Bringing Docker Containers To IoT & Edge Devices, Part 2: Optimal and Reliable Storage Usage | Foundries.io

Photo of Mykhaylo Sul

Posted on Jan 24, 2023 by Mykhaylo Sul

7 min read

Part one walks you through our path towards container applications on IoT & Edge devices. It also outlines the docker engine vulnerability to power cuts during image downloading and unpacking (e.g. https://github.com/moby/moby/issues/42964), and how our platform overcomes this by means of "Restorable" Compose Apps.

The key element of the Foundries.io™ solution is a Over-The-Air (OTA) update mechanism that allows for updating an ostree-based rootfs as well as the Compose Apps on devices. One of the OTA update challenges is to make sure that a device disk will not become full. The solution can be guaranteed via the following two assurances:

  1. Files that have become obsolete after an update are removed.
  2. New update data won't fill the entire disk while downloading and storing to a disk.

Not meeting these two can lead to undefined behavior of a device and/or Apps, or—worst case scenario—a bricked device. The following is how we, at Foundries.io, have addressed this challenge to guarantee optimal and reliable storage usage.

Problem Statement

Ostree has a built-in mechanism to guarantee that the disk is not entirely filled during an OTA update. It removes unused files following a successful update, and checks whether a defined level of free space hasn't been crossed. By default, this is three percent of the total storage volume size. It is configurable through the min-free-space-percent and min-free-space-size variables. Check out man ostree.repo-config for more details.

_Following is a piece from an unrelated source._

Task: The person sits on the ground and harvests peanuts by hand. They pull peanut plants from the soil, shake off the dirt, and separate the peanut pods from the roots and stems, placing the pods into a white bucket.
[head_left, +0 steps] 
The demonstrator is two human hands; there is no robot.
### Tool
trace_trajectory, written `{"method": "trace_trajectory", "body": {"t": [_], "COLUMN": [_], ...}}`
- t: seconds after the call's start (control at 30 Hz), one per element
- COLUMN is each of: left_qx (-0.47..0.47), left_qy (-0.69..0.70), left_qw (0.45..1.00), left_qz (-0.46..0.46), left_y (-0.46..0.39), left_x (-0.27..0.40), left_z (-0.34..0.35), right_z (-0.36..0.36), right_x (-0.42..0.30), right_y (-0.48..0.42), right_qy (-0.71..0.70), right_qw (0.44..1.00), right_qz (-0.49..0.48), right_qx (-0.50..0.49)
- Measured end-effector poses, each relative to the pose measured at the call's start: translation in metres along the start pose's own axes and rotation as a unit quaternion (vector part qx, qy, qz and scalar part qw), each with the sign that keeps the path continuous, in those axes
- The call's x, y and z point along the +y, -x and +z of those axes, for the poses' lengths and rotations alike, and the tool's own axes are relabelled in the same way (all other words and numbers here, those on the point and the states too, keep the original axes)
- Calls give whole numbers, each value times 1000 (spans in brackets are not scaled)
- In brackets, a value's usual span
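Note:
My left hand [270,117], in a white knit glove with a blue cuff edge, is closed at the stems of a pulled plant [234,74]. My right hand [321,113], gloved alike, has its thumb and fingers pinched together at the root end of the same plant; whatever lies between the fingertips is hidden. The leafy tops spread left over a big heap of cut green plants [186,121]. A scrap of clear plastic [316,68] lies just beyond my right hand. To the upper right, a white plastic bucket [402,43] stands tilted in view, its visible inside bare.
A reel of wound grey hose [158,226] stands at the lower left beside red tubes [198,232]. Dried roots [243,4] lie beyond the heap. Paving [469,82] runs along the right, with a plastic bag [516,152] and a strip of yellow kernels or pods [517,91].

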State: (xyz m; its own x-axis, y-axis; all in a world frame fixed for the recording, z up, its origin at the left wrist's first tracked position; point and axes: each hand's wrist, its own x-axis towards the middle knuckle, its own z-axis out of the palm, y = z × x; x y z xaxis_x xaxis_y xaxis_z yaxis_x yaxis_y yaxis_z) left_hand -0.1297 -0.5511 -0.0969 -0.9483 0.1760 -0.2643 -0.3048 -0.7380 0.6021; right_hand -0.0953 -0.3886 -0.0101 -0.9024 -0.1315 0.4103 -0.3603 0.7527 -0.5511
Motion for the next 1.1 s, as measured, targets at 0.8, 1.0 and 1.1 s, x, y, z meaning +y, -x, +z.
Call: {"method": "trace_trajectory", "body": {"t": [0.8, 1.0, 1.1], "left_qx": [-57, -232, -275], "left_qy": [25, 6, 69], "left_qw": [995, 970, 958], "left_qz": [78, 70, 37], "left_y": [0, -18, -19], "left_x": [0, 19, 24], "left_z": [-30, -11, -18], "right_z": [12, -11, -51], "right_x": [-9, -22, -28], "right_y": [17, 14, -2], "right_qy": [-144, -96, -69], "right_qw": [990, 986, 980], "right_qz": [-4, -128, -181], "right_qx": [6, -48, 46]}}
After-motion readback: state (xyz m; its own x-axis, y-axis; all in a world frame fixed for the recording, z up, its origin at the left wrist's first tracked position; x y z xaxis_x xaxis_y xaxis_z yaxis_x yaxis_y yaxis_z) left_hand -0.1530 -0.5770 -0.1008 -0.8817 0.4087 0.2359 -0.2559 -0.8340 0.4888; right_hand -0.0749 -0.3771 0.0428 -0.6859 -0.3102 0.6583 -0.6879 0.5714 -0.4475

Neither Docker Engine nor skopeo has such a mechanism aimed to prevent overfilling storage by OTA updates over a device's lifetime. Originally, Docker Engine was designed for Cloud usage...you know what they say about the Cloud—"it's elastic and so is storage!" Why the heck worry about storage overfilling and optimal usage then?

Because device storage is not elastic, and edge storage is too dependent on "edge" type. We have no choice but to care about storage.

To be fair to Docker Engine, it does use storage optimally, the best it can. The whole idea behind sharing of image layers by many containers is about optimal network bandwidth and storage usage. Also, it has API and command to delete unused stuff (e.g. docker image prune). But it never checks how much free storage is left prior to a layer downloading or unpacking, hence storage can be overfilled during image pulling. Also, neither image nor container pruning works perfectly, and this leaves garbage that increases over time.

As you may know from reading the previous part, our solution uses skopeo for image pulling. Unfortunately, it also does not verify available storage before fetching image layers.

To remedy to this issue, we advise our customers to decouple their system rootfs storage from Apps storage. Specifically, to keep the docker engine data directory (/var/lib/docker) on a separate volume. While this is a good idea in general, and helps to reduce negative effect from overfilling the storage volume dedicated for Apps, it still may lead to undefined App behaviour, and even making the device unusable from a user perspective.

Therefore, we rolled up our sleeves and implemented a solution to address the issue.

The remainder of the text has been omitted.